### EXERCISE BRIEF:
Check each line below for the word "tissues" and give the count alone.

### DATASET EXTRACT:
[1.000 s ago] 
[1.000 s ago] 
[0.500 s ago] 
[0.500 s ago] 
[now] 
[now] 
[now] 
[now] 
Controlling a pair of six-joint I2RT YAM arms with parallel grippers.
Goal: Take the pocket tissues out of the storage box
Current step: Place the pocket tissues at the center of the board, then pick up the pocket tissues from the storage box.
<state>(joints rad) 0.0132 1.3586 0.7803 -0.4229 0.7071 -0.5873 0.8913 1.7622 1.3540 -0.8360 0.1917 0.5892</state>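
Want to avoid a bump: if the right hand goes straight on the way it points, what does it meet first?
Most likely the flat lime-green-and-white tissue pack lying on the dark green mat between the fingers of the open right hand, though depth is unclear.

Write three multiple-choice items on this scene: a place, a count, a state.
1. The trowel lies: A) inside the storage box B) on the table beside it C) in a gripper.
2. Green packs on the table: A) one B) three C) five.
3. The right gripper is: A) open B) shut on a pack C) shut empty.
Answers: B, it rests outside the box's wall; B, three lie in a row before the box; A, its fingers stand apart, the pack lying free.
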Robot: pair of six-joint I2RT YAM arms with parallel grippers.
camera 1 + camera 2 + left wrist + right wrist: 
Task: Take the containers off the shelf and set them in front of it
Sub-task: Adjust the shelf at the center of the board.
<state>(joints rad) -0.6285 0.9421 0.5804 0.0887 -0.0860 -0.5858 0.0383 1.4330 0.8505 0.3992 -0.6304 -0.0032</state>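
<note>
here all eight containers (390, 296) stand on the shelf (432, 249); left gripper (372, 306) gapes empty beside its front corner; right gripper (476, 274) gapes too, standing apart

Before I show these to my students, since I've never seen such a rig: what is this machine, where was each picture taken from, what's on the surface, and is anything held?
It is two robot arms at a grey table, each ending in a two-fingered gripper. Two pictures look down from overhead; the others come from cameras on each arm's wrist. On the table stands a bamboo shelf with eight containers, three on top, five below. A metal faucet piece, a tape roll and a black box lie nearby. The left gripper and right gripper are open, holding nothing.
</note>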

### TASK ANSWER:
2